-- PROBLEM DETAILS --
For each line below that contains the string "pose", copy that line.

Start of DATASET CONTENT

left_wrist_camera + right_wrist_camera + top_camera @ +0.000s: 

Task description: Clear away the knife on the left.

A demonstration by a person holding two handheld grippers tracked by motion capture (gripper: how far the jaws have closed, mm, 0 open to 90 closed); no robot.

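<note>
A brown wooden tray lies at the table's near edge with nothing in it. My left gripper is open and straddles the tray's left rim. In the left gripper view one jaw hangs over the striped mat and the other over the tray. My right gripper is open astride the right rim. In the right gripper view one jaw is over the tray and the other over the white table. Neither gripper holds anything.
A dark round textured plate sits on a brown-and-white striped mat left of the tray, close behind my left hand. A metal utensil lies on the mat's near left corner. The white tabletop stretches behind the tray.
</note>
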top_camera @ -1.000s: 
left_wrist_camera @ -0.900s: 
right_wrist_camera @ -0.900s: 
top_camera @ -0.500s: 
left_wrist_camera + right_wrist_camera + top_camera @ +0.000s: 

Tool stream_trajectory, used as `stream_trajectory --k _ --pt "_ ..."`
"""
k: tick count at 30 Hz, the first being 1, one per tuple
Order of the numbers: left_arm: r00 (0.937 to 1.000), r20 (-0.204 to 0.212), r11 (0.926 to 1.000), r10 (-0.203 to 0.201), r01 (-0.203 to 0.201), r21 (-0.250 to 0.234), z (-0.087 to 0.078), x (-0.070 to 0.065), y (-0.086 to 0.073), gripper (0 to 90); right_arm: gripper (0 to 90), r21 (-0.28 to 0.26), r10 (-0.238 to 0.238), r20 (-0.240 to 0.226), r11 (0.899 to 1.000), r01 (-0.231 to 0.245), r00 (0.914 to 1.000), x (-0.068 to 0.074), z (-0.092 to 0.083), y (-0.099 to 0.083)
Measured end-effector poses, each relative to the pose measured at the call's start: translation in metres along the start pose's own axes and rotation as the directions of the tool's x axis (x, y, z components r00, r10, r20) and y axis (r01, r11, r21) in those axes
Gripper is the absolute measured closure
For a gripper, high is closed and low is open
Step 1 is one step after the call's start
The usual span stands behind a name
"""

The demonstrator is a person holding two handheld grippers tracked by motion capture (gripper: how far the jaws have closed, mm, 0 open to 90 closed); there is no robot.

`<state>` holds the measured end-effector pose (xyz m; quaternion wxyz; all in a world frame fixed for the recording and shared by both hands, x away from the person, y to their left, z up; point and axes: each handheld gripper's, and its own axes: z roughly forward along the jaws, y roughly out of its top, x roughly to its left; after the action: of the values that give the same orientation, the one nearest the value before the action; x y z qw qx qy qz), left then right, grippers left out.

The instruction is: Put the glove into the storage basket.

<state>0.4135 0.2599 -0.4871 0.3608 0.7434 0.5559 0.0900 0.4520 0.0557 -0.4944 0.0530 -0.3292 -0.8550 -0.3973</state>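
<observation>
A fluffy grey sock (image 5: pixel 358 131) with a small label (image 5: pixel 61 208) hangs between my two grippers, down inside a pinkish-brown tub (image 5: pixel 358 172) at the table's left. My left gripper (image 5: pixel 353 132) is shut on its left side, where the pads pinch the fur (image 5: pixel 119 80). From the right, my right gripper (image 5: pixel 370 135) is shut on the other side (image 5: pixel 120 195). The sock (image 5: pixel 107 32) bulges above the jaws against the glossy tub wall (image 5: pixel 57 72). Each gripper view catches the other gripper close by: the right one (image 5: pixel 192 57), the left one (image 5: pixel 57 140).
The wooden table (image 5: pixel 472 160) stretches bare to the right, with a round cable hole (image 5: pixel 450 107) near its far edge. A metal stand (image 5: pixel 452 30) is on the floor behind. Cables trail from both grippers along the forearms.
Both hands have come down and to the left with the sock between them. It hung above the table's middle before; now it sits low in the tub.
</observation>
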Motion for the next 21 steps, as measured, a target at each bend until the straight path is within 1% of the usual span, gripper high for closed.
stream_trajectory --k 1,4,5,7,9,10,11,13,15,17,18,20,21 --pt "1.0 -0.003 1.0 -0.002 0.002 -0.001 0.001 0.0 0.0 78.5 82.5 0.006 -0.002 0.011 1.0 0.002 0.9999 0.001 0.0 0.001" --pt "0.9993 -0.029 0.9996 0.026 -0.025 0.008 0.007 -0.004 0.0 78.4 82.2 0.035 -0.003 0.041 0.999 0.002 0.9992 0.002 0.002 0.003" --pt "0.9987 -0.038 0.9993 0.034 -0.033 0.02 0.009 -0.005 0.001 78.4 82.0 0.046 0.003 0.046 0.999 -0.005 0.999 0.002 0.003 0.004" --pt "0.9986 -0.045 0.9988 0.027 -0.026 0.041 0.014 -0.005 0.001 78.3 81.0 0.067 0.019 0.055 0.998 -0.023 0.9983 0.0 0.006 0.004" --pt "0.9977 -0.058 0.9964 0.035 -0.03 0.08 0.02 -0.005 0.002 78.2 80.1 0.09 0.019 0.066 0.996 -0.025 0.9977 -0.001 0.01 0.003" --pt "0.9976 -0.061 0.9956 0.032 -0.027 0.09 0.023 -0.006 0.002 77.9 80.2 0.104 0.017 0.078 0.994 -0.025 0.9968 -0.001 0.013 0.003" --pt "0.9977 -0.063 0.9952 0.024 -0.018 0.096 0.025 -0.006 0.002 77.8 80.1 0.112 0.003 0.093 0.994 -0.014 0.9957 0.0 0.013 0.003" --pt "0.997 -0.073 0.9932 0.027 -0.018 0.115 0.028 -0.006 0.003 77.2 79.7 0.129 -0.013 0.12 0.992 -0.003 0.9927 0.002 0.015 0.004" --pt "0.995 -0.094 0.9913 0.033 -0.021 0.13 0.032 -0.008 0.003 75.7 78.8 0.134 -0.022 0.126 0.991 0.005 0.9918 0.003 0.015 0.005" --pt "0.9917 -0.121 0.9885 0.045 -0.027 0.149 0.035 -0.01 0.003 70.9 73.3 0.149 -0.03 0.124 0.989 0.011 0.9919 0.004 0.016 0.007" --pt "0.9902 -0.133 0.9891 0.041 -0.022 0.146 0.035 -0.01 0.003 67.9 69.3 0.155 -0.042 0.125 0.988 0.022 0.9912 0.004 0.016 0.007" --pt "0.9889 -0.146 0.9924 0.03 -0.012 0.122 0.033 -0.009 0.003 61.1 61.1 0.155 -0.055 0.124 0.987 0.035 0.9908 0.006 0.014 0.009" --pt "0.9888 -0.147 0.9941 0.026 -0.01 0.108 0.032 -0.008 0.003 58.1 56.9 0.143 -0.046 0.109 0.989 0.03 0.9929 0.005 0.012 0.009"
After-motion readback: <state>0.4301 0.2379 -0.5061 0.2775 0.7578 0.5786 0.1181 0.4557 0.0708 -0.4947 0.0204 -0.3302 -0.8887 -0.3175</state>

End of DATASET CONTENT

-- RESPONSE TO THE TASK --
Measured end-effector poses, each relative to the pose measured at the call's start: translation in metres along the start pose's own axes and rotation as the directions of the tool's x axis (x, y, z components r00, r10, r20) and y axis (r01, r11, r21) in those axes
`<state>` holds the measured end-effector pose (xyz m; quaternion wxyz; all in a world frame fixed for the recording and shared by both hands, x away from the person, y to their left, z up; point and axes: each handheld gripper's, and its own axes: z roughly forward along the jaws, y roughly out of its top, x roughly to its left; after the action: of the values that give the same orientation, the one nearest the value before the action; x y z qw qx qy qz), left then right, grippers left out.

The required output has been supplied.